When I was in my twenties, I spent several drunken, chaotic days wandering the Mission on a trip that would change the trajectory of my life. My friends lived in a sprawling multiroomed home on Alabama, and near it was a house with a tall facade. At some point during the cheerful trip, we clambered up onto their roof to look out at the other houses.

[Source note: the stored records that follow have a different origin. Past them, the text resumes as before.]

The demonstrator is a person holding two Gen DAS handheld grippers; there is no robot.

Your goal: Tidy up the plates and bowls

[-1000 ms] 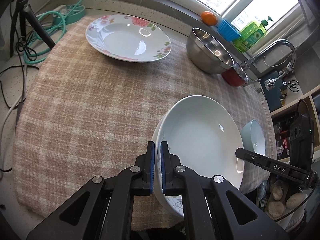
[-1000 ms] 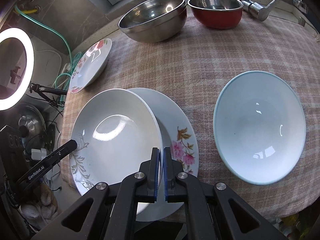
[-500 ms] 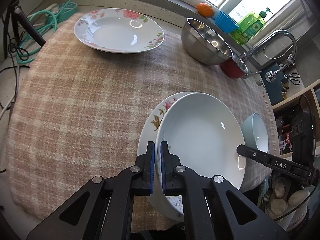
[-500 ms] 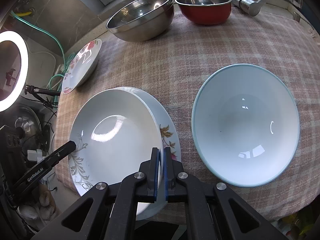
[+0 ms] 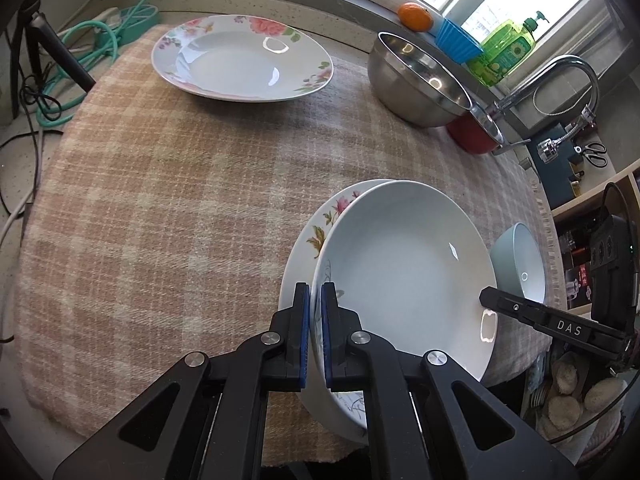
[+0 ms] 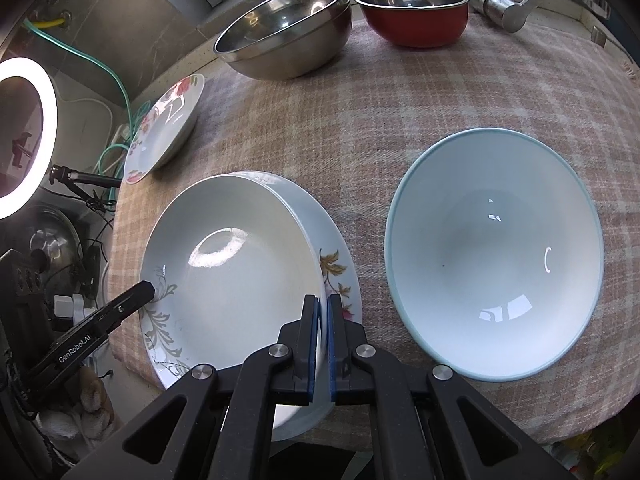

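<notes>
"DAS", "GenRobot.AI" on opposite tongs [image 5: 568, 326] [image 6: 80, 350]

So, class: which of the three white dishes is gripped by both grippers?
The white deep plate with grey vine trim, lying on the flowered plate; both rims pinched.

Cloth [image 5: 168, 208] is pink/beige plaid. Top plate [image 6: 240, 268] white w/ grey scrollwork on the rim, plate under it [image 6: 340, 272] white w/ pink flowers + tan leaves. Far plate [image 5: 240, 60] white w/ pink roses. Bowl [image 6: 496, 256] pale blue, white inside. Mixing bowl [image 6: 288, 36] bare steel, smaller bowl [image 6: 416, 12] red outside.
</notes>
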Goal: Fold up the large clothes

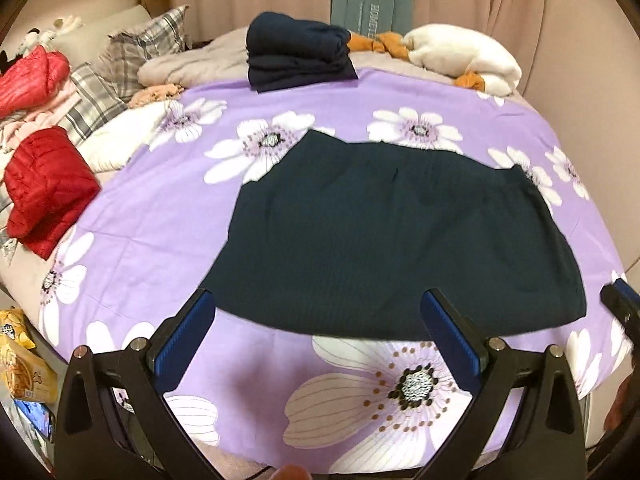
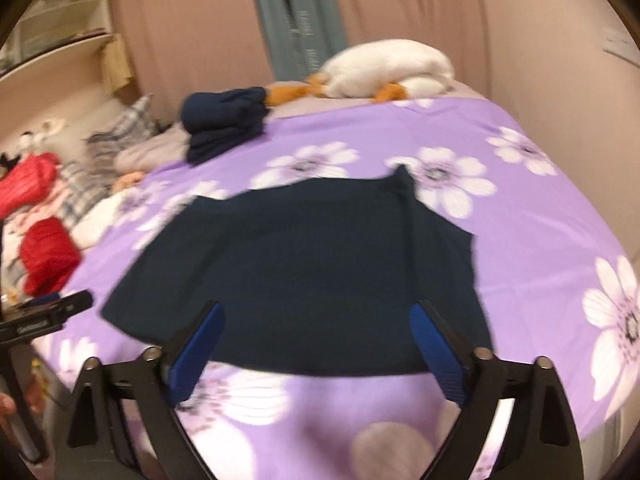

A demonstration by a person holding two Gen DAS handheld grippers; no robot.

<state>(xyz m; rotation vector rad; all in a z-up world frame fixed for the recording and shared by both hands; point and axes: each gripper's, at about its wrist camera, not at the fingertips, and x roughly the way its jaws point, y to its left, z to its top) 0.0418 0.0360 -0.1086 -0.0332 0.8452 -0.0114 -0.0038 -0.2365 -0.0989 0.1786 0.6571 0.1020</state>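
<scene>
A dark navy garment (image 1: pixel 392 232) lies flat, partly folded, on the purple flowered bedsheet (image 1: pixel 152 208); it also shows in the blurred right wrist view (image 2: pixel 304 272). My left gripper (image 1: pixel 320 304) is open and empty, hovering just above the garment's near edge. My right gripper (image 2: pixel 316 312) is open and empty over the same near edge, further right. The right gripper's tip shows at the right edge of the left wrist view (image 1: pixel 620 300), and the left gripper's tip at the left of the right wrist view (image 2: pixel 52 312).
A stack of folded navy clothes (image 1: pixel 298 56) sits at the far side of the bed. A white and orange plush toy (image 1: pixel 460 56) lies far right. Red puffer jackets (image 1: pixel 44 188) and plaid pillows (image 1: pixel 100 84) lie at left. Snack bags (image 1: pixel 20 364) sit beside the bed.
</scene>
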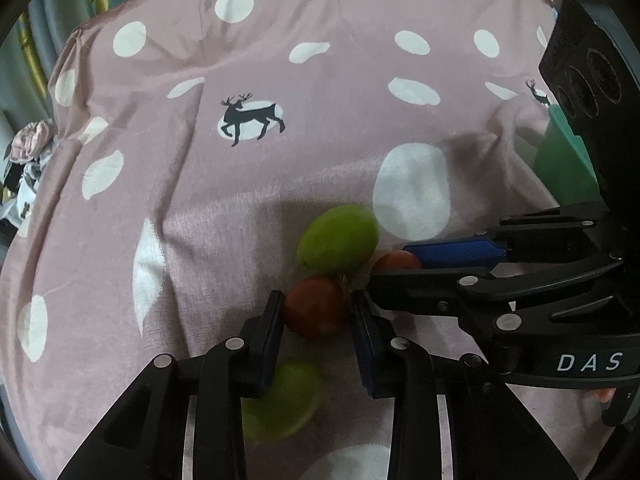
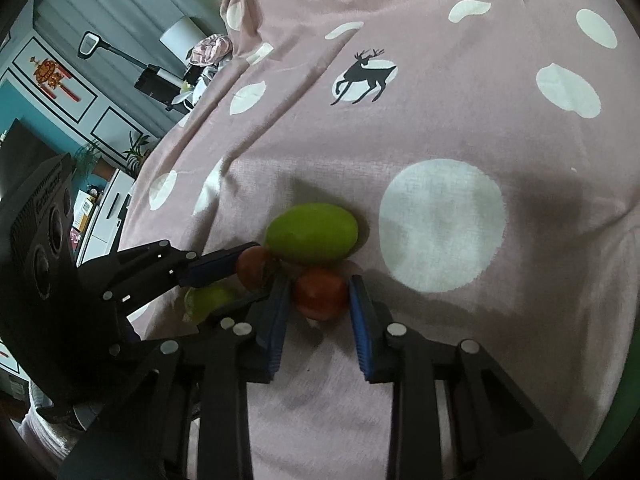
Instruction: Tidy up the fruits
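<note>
The left hand-held gripper (image 1: 316,312) is closed on a red fruit (image 1: 316,306), its pads pressing on both sides. Just behind it a green fruit (image 1: 338,240) lies on the pink dotted cloth (image 1: 240,200), and another green fruit (image 1: 280,400) lies under the left fingers. The right hand-held gripper (image 2: 320,300) is closed on a second red fruit (image 2: 322,292), beside the first.

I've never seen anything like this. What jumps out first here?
Two black hand-held grippers meet over a small pile of fruit on a pink spotted cloth. The left hand-held gripper pinches one red fruit, the right hand-held gripper another. A big green fruit lies just behind them.
</note>
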Motion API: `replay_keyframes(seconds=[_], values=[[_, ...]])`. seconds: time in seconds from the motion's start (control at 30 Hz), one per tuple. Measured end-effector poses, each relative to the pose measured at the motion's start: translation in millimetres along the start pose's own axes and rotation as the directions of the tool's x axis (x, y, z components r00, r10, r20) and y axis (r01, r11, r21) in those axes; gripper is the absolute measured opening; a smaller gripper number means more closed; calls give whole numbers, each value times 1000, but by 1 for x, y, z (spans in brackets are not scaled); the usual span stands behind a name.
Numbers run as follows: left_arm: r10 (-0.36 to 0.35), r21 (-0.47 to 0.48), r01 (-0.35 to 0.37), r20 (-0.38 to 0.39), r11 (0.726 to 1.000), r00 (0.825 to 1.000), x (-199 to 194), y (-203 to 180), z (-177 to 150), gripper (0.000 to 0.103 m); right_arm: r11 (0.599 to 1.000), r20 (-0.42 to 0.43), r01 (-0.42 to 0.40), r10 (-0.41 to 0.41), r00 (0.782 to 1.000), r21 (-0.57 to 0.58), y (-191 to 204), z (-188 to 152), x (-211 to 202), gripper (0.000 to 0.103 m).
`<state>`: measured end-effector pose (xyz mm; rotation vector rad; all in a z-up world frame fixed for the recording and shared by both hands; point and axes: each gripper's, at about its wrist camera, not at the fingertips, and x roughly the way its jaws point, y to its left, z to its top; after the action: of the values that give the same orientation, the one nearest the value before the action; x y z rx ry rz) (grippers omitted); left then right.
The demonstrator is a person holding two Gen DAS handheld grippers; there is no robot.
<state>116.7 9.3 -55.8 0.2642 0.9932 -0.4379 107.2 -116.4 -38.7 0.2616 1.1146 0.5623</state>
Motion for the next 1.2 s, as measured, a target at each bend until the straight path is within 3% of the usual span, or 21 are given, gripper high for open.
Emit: replay_keyframes(seconds=[0.6, 1.2], values=[[9, -9, -8, 133, 1000, 991, -57, -18, -11, 33, 998, 113, -5, 12, 994, -63, 23, -33, -68, 30], [45, -5, -45, 232, 999, 972, -109, -44, -28, 33, 988, 159, 12, 12, 987, -151, 50, -71, -112, 30]])
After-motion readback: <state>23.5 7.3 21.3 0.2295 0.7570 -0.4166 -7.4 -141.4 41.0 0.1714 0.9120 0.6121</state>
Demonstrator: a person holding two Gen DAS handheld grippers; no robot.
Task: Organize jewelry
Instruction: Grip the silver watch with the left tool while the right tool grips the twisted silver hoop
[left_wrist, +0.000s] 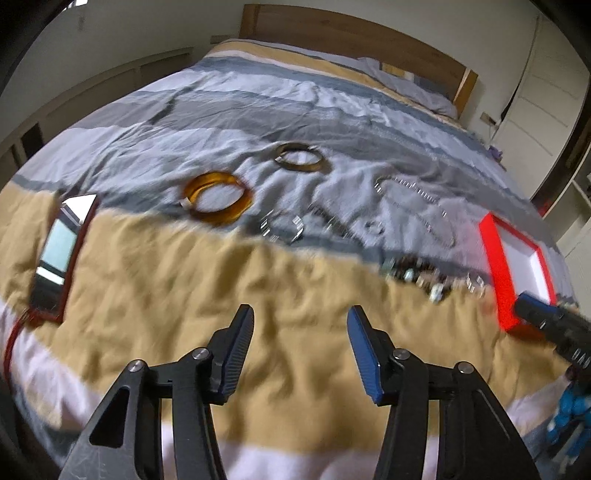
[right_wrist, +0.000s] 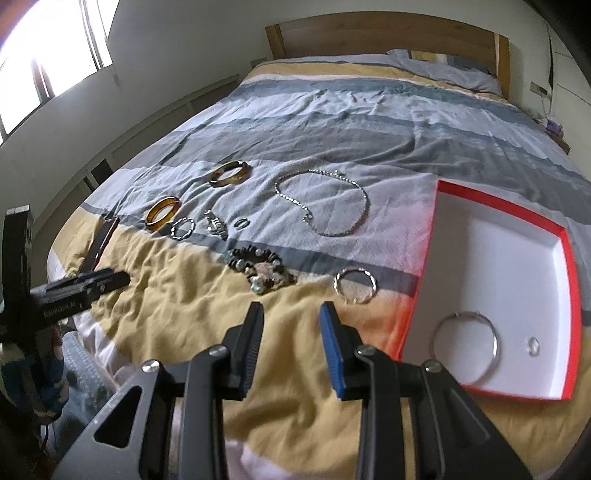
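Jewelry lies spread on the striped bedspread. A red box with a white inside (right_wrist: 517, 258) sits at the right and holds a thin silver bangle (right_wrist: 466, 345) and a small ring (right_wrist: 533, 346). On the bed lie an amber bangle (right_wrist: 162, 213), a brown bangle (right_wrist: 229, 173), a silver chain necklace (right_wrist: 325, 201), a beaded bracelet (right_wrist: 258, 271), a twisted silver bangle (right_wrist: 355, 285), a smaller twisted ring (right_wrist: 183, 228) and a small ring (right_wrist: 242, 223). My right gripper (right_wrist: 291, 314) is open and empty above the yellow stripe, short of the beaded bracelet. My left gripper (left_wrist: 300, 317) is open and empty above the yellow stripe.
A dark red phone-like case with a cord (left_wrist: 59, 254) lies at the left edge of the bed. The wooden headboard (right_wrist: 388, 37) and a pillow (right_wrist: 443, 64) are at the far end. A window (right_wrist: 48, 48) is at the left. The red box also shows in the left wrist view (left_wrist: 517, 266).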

While I gorged myself on tacos from a place on 24th, I asked my friends why the building facades were so tall when it was obvious the rest of the houses, their rear ends and guts, were simple and shrunken. I don’t recall if they told me or I found out later in my decade-long obsession with the architectural history of San Francisco; it’s lost somewhere to the fog of my memories.

Now, though, I know. The facades tell us a story in and of themselves, a story of the Wild West and the Gold Rush and all the messy ways our city tried to establish itself through costumes and fuckery as something far more sophisticated than what it is: a place so skilled at deceptions it even tricks itself.

These lovely drawings were done by Trudie Douglas in 1978. They appear on Christian Klugman’s architectural photography site.

The facades you’ll see on these Victorians make the houses seem taller. While they, in my humble opinion, are often handsome, it’s hard to disassociate them from other cosmetic tricks. Sometimes when I see a house with such a fine front, I imagine a cobra with its massive and intimidating neck, or Donald Trump in his ridiculous shoe lifts that give him an extra three-and-a-half inches of height. It’s a particularly nasty fantasy in the wrong hands. While the cobra does it for defense and hunting, Trump does it to make himself feel Big and Strong.

So which are our fine houses? In the beginning, the Wild West often adopted these taller facades to make their buildings seem more finished. Places like San Francisco sprung up overnight, and the false fronts made them look polished at a time when The City was eager to quash rumors of ill repute. Look at how sophisticated we are! We certainly don’t have disease-prone conditions, more men than women, or robberies in the night. Come here. Invest your money.

Is that defense? Something more sinister? Or is it simply show biz? These homes and shops are old by now. Nobody builds new things in that style. Not here, at least. So I like to think of the false fronts as a quaint reminder that we were built on putting on a show.

It’s a longer conversation than I have the bandwidth for, but I have friends who often tell me how fake San Francisco is. How it’s a whole “city of sensitive frauds,” to quote the title of a BAS contributor's 2025 documentary. Maybe the architecture lends to his argument. After all, we have elected a mayor who views his primary role as that of a Public Relations ringmaster, putting on the song and dance about the City being “so back.”

Or this architectural future might just be a quirky little thing you notice as you walk along our charming streets, something you don’t think twice about.